Exercise description: Each line starting at the one that contains "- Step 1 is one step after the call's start" and ending at the one that contains "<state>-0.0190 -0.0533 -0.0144" must be returned exactly, and the rest of the listing is left out.

# # # # # # #

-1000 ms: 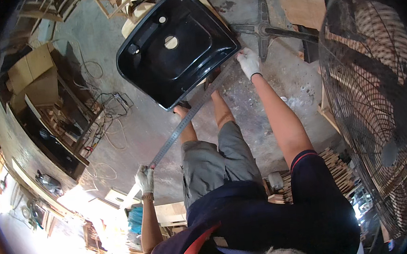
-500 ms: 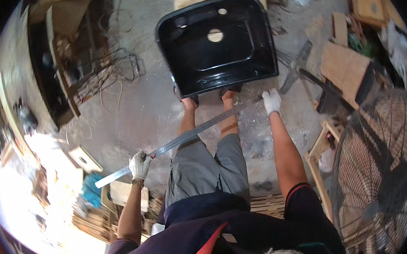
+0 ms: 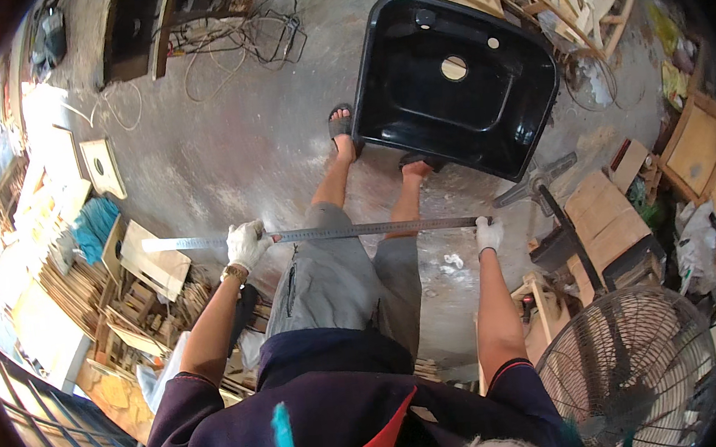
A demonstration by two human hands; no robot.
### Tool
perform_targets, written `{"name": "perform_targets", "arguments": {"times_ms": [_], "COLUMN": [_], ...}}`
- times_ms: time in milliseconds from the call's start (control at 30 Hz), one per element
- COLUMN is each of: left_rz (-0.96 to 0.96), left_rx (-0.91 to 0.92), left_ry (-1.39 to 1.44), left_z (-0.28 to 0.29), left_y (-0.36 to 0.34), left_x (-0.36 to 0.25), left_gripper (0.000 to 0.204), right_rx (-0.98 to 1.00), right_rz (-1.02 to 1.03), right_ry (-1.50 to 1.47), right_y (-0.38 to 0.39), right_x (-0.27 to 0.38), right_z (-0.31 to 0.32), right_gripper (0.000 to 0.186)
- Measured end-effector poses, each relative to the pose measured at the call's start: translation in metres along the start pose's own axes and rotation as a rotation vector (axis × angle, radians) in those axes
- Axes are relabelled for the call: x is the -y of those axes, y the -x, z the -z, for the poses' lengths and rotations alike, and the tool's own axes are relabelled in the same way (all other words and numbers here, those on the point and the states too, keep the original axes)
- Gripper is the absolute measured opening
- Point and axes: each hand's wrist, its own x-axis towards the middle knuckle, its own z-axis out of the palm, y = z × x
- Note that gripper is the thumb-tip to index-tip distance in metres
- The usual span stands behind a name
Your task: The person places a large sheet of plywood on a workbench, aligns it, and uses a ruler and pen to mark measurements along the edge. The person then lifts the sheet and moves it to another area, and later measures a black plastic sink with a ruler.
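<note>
A long steel ruler (image 3: 375, 229) lies almost level across the front of my legs, in both my hands. My left hand (image 3: 247, 244), in a white glove, is closed around it some way in from its left end, which sticks out beyond the hand. At the other end, my gloved right hand (image 3: 488, 234) grips the tip with closed fingers. Past my feet is a black sink basin (image 3: 424, 103), its hollow side toward me, with a round drain hole and two smaller holes. My sandalled feet are beside its near edge, the right one partly hidden.
A large fan (image 3: 618, 371) stands close at my right, below a cardboard box (image 3: 609, 218). Wood scraps (image 3: 140, 306) and a blue cloth (image 3: 96, 229) lie to the left. Cables (image 3: 265, 31) are on the floor ahead. A wooden frame (image 3: 700, 147) lies far right.
The ruler has gone from slanting up to the right to nearly level, still in both hands. My view has turned, and the sink basin now appears farther right and tilted.
</note>
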Motion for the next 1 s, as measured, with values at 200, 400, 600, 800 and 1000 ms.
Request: {"name": "perform_targets", "arguments": {"times_ms": [200, 400, 600, 800, 1000], "left_rz": [0.054, 0.101, 0.172, 0.172, 0.108], "left_rx": [-0.015, -0.012, 0.008, -0.003, -0.07], "left_ry": [0.069, 0.136, 0.207, 0.169, 0.151], "left_z": [-0.019, -0.024, -0.026, -0.036, -0.037], "left_y": [0.009, 0.016, 0.026, 0.025, 0.007], "left_x": [0.013, 0.031, 0.046, 0.064, 0.067], "left_gripper": [0.048, 0.042, 0.03, 0.046, 0.038], "right_rx": [-0.035, 0.049, 0.071, 0.112, 0.057], "right_rz": [0.031, 0.024, 0.088, 0.046, 0.044], "right_ry": [0.124, 0.213, 0.245, 0.228, 0.146], "right_y": [-0.011, -0.008, 0.0, 0.014, 0.02], "right_x": [0.005, 0.038, 0.063, 0.077, 0.049], "right_z": [-0.003, -0.007, -0.02, -0.027, -0.032], "right_gripper": [0.043, 0.049, 0.055, 0.057, 0.05]}}
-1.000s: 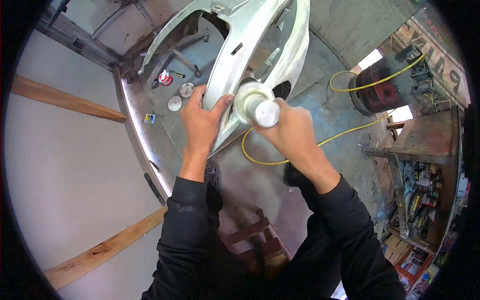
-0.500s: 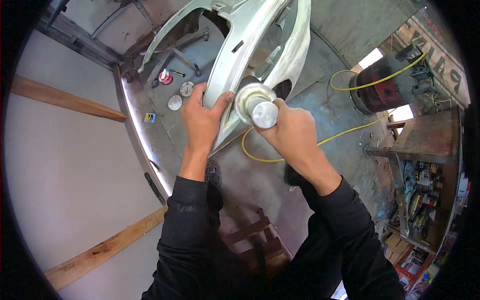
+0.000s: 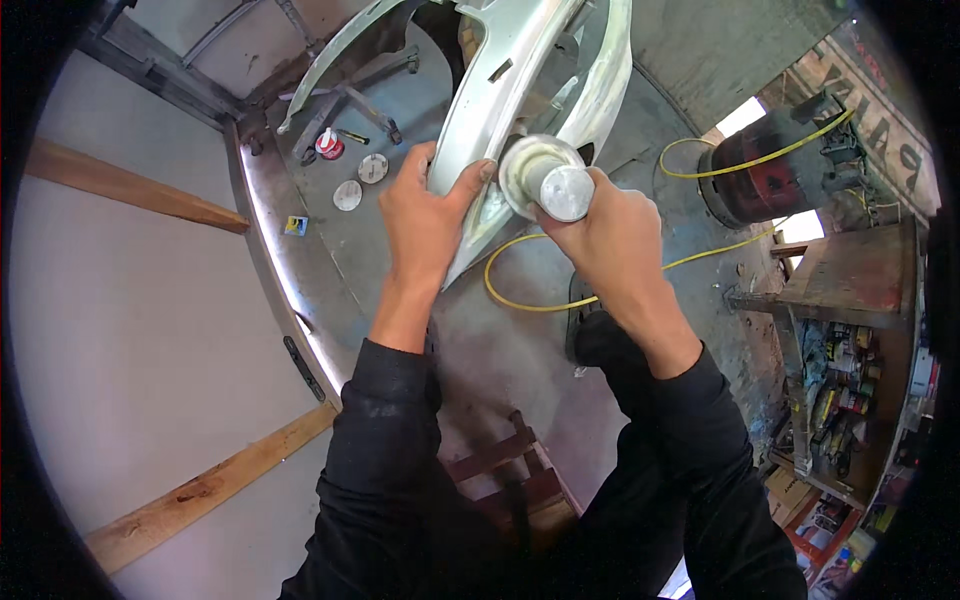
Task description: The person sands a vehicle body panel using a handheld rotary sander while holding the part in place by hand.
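A silver-white car bumper (image 3: 480, 120) stretches away from me, its narrow end pointing toward my knees. My left hand (image 3: 427, 205) is closed around its left edge, with the thumb on the outer face. In my right hand (image 3: 615, 220) is a round sanding pad (image 3: 530, 165) with a pale cylindrical handle, gripped by the fingers. The pad's face lies against the bumper's inner right part, just right of my left thumb; the contact side is hidden. Whitish, scuffed patches show on the bumper's right strip (image 3: 607, 90).
Two round discs (image 3: 347, 195), a red-and-white can (image 3: 329, 144) and a small blue-yellow packet (image 3: 296, 226) lie on the floor at left. A yellow hose (image 3: 520, 305) loops right toward a dark tank (image 3: 750, 175). Cluttered shelves (image 3: 840, 400) stand at right; a wooden stool (image 3: 500, 460) is below me.
Both my hands, the sanding pad and the bumper's near end have shifted a little right and up in view. My grips are the same.
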Tool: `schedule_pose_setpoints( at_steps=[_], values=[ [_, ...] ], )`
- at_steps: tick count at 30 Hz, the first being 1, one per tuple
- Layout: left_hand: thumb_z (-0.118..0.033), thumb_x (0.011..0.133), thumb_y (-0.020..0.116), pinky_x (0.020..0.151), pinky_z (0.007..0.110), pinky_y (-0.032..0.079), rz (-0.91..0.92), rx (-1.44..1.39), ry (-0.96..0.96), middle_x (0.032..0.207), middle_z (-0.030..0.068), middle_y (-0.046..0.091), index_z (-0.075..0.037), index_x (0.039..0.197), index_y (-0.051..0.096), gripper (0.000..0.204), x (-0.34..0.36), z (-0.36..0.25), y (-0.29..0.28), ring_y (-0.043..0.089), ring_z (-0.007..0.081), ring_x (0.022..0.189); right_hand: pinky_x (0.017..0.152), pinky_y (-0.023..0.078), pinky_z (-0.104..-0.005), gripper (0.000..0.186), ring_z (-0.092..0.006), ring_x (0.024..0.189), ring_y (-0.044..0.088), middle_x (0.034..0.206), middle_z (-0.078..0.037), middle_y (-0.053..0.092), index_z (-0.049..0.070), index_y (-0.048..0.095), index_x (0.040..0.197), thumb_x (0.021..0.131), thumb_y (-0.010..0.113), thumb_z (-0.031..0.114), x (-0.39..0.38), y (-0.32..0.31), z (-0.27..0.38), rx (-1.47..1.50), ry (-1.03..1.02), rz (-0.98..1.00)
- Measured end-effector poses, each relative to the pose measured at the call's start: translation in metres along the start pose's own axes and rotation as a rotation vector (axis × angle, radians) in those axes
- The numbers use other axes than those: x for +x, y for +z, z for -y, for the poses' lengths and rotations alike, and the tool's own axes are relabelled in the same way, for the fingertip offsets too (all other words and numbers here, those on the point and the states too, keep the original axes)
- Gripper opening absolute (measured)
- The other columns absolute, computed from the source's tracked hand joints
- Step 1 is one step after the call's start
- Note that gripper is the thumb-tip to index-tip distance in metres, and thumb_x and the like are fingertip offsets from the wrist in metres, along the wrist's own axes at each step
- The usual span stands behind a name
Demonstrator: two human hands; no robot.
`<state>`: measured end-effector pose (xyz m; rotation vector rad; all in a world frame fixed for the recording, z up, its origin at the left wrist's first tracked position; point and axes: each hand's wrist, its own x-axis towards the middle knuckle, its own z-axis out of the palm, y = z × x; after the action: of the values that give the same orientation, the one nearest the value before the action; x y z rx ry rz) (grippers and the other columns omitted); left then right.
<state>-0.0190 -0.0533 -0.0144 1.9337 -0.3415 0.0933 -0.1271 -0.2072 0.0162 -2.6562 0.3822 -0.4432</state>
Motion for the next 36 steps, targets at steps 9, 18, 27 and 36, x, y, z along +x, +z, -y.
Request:
schedule_pose_setpoints(
  at_steps=[9, 18, 27, 36],
  values=[
    [-0.028, 0.085, 0.088, 0.08, 0.034, 0.055, 0.044, 0.014, -0.008, 0.099, 0.0179, 0.078, 0.005, 0.11, 0.071, 0.044, -0.001, -0.006, -0.001, 0.072, 0.0195, 0.087, 0.066, 0.056, -0.0513, 0.039, -0.0437, 0.073, 0.07, 0.073, -0.025, 0.069, -0.002, 0.07, 0.092, 0.079, 0.083, 0.033, 0.01, -0.016, 0.008, -0.039, 0.043, 0.048],
    [-0.035, 0.083, 0.089, 0.076, 0.04, 0.057, -0.018, -0.03, 0.059, 0.094, 0.0229, 0.077, 0.002, 0.11, 0.071, 0.048, -0.004, -0.005, 0.009, 0.077, 0.0299, 0.085, 0.069, 0.055, -0.0525, 0.042, -0.0448, 0.078, 0.07, 0.078, -0.028, 0.069, -0.003, 0.072, 0.088, 0.078, 0.082, 0.037, 0.021, -0.036, 0.019, -0.122, 0.003, 0.105],
    [-0.035, 0.082, 0.089, 0.073, 0.04, 0.057, 0.002, -0.03, 0.075, 0.089, 0.0224, 0.076, 0.001, 0.107, 0.071, 0.047, -0.003, -0.007, 0.007, 0.077, 0.0322, 0.08, 0.068, 0.058, -0.0499, 0.032, -0.0437, 0.072, 0.071, 0.074, -0.025, 0.069, -0.001, 0.072, 0.078, 0.08, 0.079, 0.03, 0.03, -0.04, 0.016, -0.195, -0.076, 0.107],
    [-0.035, 0.081, 0.09, 0.073, 0.041, 0.058, -0.004, -0.024, 0.075, 0.09, 0.0238, 0.076, 0.002, 0.11, 0.07, 0.051, -0.002, 0.0, 0.013, 0.077, 0.0335, 0.082, 0.071, 0.056, -0.051, 0.035, -0.0454, 0.078, 0.07, 0.077, -0.027, 0.069, -0.003, 0.074, 0.084, 0.077, 0.08, 0.031, 0.027, -0.037, 0.022, -0.136, -0.02, 0.166]
  ],
)
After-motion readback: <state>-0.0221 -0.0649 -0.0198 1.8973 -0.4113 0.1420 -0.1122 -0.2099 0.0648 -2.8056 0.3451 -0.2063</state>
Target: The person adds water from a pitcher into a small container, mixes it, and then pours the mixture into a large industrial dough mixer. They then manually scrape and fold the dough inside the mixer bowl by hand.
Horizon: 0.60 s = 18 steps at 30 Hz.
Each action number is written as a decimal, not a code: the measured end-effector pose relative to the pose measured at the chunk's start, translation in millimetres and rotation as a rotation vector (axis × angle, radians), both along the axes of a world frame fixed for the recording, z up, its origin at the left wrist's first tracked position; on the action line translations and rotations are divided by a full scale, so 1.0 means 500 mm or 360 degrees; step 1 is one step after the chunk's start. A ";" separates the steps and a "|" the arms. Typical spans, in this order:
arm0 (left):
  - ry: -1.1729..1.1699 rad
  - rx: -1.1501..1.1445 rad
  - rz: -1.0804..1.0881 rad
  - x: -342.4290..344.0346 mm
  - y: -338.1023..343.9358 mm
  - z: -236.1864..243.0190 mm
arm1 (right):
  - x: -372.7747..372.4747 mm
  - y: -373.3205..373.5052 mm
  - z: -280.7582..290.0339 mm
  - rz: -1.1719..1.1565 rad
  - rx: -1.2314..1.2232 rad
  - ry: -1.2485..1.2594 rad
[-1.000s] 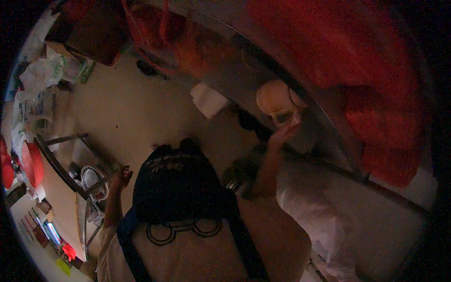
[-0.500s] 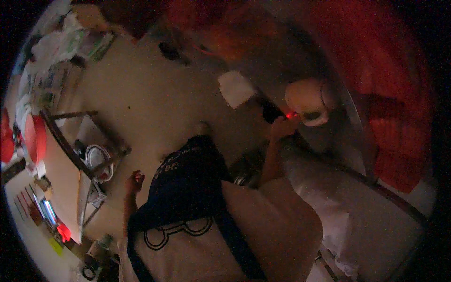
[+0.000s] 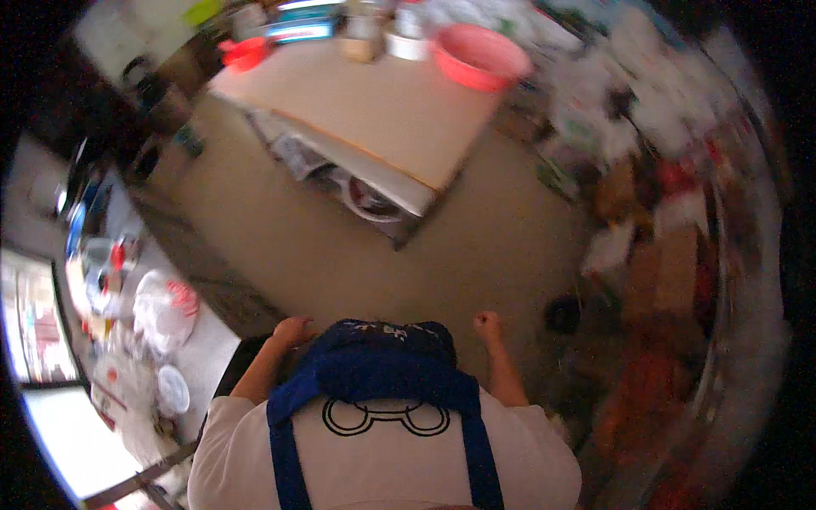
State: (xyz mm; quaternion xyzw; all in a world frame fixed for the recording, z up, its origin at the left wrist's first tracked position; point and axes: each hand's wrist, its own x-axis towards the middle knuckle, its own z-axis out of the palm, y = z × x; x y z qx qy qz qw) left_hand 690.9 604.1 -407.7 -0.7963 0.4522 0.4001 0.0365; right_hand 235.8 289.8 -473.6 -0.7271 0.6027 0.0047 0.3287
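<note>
Left hand [image 3: 293, 330] low beside my dark blue apron [image 3: 387, 378]; smeared, so I can't tell whether it is open or gripping. Right hand [image 3: 487, 325] just off the apron's other side, fingers looking curled; whether they close on anything, can't tell. The apron, on my front between both hands, is the nearest thing. Elbows bent, probably just to carry the arms free of my body.

Farther right, a dark round object [image 3: 561, 314] on the floor. Ahead, the bench [image 3: 365, 106]: pink basin [image 3: 480, 58], white container [image 3: 407, 46] and red vessel [image 3: 245, 54] sit toward its far side, likely so nothing gets knocked off the near edge. White bag [image 3: 166, 310] and round white lid or dish [image 3: 173, 389] at left.

Against a half-second ago: right hand was out by a pale rounded thing, red glow at the fingers; now lowered, no glow. Bench then at the left rim, now ahead.
</note>
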 end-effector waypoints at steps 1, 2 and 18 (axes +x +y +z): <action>0.0022 -0.0029 0.0136 0.043 0.022 0.000 | 0.107 -0.029 -0.019 0.0228 0.0217 0.0124; 0.0033 -0.0021 0.0253 0.065 0.050 -0.014 | 0.207 -0.042 -0.030 0.0417 0.0354 0.0181; -0.0341 -0.0125 0.1206 0.585 -0.030 0.027 | 1.475 -0.201 -0.161 0.1952 0.1509 0.0814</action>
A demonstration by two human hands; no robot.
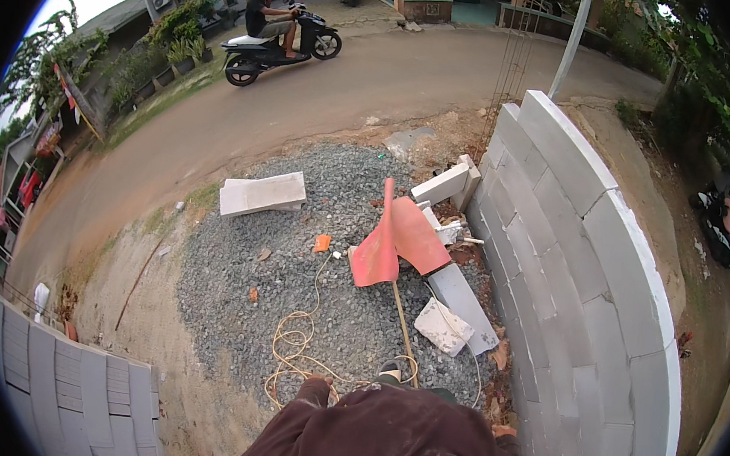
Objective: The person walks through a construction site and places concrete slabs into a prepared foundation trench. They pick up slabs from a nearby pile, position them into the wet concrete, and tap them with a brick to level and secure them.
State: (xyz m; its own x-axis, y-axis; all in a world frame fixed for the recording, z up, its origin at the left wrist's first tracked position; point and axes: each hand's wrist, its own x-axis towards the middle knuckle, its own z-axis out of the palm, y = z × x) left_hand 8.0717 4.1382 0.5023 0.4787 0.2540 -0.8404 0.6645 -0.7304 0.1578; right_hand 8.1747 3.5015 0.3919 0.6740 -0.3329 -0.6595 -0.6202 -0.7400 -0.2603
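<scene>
Low in the view, my left hand (pixel 315 388) shows just past the dark brown shirt, close to a loosely looped yellowish cord (pixel 295 334) on the gravel. Its fingers are too small and dark to read. My right hand (pixel 502 431) shows only in part beside the shirt, near the block wall; its fingers are hidden. Ahead of me a red-orange bent sheet piece (pixel 377 250), like a split traffic cone, stands over the gravel with a thin wooden stick (pixel 402 321) running from it toward my feet.
Grey gravel (pixel 225 260) spreads ahead, with pale blocks (pixel 263 194) on it. A broken white block (pixel 443 327) and a grey block (pixel 464 309) lie near the light block wall (pixel 586 245) at right. A person rides a motor scooter (pixel 280 48) on the road.
</scene>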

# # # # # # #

Task output:
- Step 1 is one step after the call's start
- Note that gripper is the thumb-tip to index-tip distance in metres, and thumb_x and the like are fingertip offsets from the wrist in metres, along the wrist's own axes at each step
- The usual span stands behind a name
Demonstrator: two human hands; no robot.
`<state>`: measured end-effector pose (xyz m; rotation vector rad; all in a world frame fixed for the recording, z up, its origin at the left wrist's first tracked position; point and axes: each hand's wrist, its own x-axis towards the middle knuckle, its own z-axis out of the palm, y = z × x; after the action: of the values that give the same orientation, the one nearest the value before the action; x y z rx ry rz) (grippers and the other columns omitted); left then right.
<state>-0.0190 -0.0533 -0.0144 1.9337 -0.3415 0.0933 -0.1271 -0.2072 0.0162 -2.6562 0.3822 -0.4432</state>

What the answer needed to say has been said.